Тени вернулись на родину

Около века назад прозу Ирины Одоевцевой наверняка считали средней – сегодня она кажется прекрасной

Парижская проза Ирины Одоевцевой, собранная в сборник «Зеркало», издана в России впервые (это при том, что мемуары ее пережили несколько переизданий). Эти рассказы и три небольших романа оставляют ощущение странного дежавю, вызывающего в памяти жанр альтернативных историй. А что, если бы...? Если бы большевики проиграли? Если бы свежеокрашенные трактора соцреализма не выкорчевали из русской словесности все «старорежимное»? Если бы Бунин и Набоков остались, что бы тогда? Тогда, безусловно, газеты, не отказавшиеся от фельетонных и литературных подвалов, публиковали бы прозу, подобную той, что мы читаем в сборнике «Зеркало».

Ирина Одоевцева пишет о русских эмигрантах, их влюбленностях, адюльтерах, расставаниях. На их чувствах, как и на них самих, – печать ущерба, близкой гибели, все здесь обречены остаться тенью и никогда не дорасти до объема и плоти, потому что, пусть небо, ворона и ивы вокруг совсем как в России, это «все же не Россия». Декадентский настрой у Одоевцевой – следствие не эстетических предпочтений, а жизненных обстоятельств.

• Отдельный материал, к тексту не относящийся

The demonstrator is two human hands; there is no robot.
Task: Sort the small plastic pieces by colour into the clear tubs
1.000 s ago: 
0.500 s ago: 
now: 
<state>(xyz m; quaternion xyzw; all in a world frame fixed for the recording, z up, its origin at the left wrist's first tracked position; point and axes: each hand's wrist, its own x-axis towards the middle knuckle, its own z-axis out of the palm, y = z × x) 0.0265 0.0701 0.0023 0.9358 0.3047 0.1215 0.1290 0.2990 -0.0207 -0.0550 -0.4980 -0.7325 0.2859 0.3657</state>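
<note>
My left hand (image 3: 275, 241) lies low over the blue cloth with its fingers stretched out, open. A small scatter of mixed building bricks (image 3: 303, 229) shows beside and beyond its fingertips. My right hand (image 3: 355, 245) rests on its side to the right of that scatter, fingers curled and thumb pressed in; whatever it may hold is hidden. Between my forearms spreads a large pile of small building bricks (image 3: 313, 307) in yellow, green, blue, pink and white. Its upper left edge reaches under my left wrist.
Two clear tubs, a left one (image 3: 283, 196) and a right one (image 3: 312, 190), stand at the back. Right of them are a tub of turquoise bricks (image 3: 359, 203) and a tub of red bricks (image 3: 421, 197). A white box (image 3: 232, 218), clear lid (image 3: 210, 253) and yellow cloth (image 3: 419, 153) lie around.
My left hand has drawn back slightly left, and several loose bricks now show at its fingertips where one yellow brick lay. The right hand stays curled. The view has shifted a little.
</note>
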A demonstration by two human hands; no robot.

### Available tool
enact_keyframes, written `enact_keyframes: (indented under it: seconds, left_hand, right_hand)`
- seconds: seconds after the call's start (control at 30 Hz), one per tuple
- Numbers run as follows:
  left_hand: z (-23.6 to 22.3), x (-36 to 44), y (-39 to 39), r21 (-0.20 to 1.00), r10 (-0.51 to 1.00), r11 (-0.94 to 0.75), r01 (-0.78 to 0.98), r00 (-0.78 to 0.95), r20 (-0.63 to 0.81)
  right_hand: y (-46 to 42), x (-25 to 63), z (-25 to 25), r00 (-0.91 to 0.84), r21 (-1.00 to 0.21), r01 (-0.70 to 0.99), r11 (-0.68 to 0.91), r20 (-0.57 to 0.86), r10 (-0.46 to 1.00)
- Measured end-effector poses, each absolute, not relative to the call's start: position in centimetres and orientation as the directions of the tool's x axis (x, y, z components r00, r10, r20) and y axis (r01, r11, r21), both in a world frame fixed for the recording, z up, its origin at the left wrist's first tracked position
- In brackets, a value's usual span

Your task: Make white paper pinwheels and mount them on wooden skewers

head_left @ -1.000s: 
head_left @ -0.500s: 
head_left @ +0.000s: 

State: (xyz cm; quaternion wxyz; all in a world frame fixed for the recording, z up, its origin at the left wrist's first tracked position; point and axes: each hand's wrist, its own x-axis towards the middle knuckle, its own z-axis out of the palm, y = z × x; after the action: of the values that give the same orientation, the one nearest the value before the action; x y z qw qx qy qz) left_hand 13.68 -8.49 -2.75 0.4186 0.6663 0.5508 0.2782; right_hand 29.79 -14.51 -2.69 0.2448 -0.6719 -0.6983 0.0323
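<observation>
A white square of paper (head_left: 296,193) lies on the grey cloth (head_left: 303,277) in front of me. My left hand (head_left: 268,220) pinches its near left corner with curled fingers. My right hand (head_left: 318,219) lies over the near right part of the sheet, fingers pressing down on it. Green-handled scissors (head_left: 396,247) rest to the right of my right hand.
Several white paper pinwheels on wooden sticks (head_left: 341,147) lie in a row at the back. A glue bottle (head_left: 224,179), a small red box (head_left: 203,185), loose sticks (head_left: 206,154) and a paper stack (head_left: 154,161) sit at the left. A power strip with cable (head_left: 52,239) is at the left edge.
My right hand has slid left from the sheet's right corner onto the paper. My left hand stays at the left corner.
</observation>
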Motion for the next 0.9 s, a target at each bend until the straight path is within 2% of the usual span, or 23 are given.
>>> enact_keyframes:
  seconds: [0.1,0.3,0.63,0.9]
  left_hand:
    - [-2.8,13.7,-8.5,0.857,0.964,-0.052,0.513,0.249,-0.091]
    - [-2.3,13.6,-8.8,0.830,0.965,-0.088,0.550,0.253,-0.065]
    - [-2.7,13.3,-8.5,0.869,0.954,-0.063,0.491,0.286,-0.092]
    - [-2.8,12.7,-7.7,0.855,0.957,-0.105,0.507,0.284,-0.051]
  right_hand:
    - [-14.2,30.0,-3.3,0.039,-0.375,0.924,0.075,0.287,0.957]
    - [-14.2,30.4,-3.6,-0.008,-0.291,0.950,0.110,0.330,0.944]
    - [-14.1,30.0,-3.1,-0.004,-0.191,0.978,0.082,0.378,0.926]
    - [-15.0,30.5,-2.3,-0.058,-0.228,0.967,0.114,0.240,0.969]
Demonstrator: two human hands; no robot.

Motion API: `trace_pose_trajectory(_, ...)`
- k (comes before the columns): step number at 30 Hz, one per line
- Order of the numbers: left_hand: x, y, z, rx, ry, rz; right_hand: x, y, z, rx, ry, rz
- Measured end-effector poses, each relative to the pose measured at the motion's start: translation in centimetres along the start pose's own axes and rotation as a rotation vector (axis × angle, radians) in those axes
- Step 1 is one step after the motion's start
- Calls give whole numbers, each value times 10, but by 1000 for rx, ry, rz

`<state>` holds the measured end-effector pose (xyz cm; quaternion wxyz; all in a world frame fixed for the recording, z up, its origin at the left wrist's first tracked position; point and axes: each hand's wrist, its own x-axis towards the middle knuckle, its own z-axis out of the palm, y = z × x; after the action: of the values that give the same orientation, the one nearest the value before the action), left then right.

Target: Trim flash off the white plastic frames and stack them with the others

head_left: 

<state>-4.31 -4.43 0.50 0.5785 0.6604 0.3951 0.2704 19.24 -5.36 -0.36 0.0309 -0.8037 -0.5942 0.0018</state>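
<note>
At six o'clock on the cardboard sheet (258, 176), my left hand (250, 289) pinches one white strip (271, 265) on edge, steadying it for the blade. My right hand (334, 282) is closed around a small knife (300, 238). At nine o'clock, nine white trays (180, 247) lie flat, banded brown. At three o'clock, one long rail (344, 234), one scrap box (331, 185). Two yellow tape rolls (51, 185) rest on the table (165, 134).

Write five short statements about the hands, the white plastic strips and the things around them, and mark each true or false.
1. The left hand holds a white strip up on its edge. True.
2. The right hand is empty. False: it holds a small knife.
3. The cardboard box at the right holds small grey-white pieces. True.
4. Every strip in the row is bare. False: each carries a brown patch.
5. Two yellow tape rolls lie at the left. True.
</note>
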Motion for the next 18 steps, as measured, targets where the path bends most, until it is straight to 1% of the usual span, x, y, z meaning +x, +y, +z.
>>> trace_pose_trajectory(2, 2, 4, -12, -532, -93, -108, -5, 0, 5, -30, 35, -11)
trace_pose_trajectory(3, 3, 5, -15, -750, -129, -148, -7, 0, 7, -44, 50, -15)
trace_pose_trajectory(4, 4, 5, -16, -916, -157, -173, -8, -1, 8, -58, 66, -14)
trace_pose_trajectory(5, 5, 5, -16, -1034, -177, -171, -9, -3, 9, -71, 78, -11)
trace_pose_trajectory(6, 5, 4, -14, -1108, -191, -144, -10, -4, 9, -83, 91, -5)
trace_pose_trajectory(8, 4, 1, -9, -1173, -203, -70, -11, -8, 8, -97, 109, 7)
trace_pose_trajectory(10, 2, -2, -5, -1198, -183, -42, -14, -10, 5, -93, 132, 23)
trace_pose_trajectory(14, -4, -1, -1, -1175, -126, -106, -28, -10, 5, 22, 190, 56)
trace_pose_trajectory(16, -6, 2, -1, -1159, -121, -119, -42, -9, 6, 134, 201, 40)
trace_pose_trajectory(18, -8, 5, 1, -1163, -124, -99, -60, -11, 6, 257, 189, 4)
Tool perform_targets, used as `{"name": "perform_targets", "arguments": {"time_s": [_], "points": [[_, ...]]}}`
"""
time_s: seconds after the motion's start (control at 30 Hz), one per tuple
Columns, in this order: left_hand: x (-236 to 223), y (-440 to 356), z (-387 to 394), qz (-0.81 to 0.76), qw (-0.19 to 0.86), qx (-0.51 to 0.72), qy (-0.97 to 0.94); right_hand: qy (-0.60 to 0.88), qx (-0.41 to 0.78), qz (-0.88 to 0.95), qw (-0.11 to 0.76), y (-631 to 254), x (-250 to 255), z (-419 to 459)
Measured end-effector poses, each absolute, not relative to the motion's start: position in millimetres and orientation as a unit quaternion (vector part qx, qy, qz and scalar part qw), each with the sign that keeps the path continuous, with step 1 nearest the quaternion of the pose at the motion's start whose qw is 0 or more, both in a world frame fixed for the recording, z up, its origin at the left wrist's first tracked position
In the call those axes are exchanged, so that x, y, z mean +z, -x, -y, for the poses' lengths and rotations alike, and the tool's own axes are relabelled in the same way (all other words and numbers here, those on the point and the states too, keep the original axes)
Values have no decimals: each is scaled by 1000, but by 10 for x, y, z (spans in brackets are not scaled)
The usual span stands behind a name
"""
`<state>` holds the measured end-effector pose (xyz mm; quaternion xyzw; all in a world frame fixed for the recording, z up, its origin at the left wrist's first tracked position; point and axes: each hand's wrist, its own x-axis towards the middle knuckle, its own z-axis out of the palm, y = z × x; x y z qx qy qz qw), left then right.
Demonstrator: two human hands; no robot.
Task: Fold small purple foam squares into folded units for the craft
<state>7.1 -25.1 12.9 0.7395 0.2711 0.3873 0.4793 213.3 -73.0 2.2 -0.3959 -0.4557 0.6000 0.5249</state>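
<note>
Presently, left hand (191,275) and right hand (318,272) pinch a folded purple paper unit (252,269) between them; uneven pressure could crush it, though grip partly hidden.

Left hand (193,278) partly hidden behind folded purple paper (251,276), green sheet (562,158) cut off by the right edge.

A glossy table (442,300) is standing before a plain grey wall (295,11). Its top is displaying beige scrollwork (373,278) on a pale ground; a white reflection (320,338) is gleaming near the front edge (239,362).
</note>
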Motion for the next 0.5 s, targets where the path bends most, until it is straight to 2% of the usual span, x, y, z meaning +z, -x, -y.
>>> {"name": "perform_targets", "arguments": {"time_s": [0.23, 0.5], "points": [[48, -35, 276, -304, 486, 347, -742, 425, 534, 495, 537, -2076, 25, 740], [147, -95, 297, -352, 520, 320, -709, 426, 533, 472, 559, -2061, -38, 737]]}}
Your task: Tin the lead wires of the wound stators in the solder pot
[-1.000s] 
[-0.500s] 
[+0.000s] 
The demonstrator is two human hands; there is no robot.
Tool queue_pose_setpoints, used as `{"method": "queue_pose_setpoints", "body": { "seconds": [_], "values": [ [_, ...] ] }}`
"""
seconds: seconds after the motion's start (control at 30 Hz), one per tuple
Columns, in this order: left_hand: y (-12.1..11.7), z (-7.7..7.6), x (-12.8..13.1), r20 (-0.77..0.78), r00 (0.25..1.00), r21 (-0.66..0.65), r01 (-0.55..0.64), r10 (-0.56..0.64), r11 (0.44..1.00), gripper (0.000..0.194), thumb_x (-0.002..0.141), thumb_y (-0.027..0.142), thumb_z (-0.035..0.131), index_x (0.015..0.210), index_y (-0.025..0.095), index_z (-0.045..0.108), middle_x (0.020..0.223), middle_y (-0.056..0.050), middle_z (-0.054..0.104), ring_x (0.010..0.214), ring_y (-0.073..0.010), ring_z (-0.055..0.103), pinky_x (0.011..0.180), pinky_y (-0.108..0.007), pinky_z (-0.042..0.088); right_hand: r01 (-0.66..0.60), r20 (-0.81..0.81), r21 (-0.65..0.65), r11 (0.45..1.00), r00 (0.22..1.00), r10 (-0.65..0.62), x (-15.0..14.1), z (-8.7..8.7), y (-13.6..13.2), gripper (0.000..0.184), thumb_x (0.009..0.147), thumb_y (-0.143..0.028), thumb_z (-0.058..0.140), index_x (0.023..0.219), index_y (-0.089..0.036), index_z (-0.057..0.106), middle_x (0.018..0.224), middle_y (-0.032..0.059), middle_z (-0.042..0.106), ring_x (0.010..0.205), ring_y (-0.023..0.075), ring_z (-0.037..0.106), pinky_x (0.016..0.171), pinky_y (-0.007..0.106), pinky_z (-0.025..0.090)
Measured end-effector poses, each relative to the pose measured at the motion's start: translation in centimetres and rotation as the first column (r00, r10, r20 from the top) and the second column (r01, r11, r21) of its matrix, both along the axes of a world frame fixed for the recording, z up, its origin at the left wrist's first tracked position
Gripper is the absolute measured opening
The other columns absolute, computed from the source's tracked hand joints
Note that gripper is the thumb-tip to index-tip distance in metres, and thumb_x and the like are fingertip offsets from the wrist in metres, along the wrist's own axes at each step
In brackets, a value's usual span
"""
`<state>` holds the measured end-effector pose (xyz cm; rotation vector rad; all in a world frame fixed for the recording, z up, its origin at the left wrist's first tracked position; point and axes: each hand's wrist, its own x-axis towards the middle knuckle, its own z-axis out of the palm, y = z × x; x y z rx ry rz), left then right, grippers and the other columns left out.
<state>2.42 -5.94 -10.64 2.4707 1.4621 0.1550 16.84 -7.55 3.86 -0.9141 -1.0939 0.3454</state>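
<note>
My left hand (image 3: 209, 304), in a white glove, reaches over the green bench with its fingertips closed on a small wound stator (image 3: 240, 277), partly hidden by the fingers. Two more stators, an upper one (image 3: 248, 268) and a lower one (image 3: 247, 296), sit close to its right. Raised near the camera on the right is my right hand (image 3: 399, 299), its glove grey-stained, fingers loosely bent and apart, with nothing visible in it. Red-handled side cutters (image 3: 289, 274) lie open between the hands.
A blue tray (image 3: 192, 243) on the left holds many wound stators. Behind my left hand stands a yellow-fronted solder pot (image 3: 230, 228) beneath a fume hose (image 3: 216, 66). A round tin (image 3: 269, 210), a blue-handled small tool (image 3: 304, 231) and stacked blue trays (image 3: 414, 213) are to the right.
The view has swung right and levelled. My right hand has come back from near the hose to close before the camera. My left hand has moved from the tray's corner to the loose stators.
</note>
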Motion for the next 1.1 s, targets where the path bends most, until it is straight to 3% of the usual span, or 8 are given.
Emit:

Ее Поль Ремнев, Миша Лишневский, Ася, Мика, Арсений Николаевич с черными глазами и темными крылами за спиной, неуклюжий подросток Люка – те же дама с собачкой, Треплев, Кити, Левин, тургеневские, бунинские герои, только крошечные. Одоевцева играет в них как в любимых кукол, хорошо сознавая: их страсти и боль все равно игрушечные. Потому что это изгнанники, гастролеры, все живут жизнью, отраженной в зеркале (сквозной образ книги), в чуждом зазеркальном пространстве, в котором мертвы имена Пушкина и Лермонтова – на перекличках с поэмой «Демон», кстати, построен роман «Ангел Смерти». Но где невозможна подлинная драма, является мелодрама, запах ее ярких, дешевеньких духов сквозит из каждой складки излишне тщательно описанных нарядов и интерьеров. Поэтому здесь так много самоубийств, внезапных отъездов, роковых прощаний.

Удивительно, но это ничуть не мешает сохранять прозе Одоевцевой и шарм, и тайну. Видимо, потому, что Одоевцева начинала свой путь как поэт и ее прозу отличает особая поэтическая наблюдательность: яблони бегают наперегонки, «можжевельник, как еж», катается колючим шариком по лужайке, «с листьев бесшумно падает роса», свет из окна густ, точно хлопья снега. Тонкость чувств, лирическое проживание любого опыта спасают ее героинь от вульгарности, а прозе придают изысканность хорошо выдержанного вина, наконец-то извлеченного из подвала на свет Божий.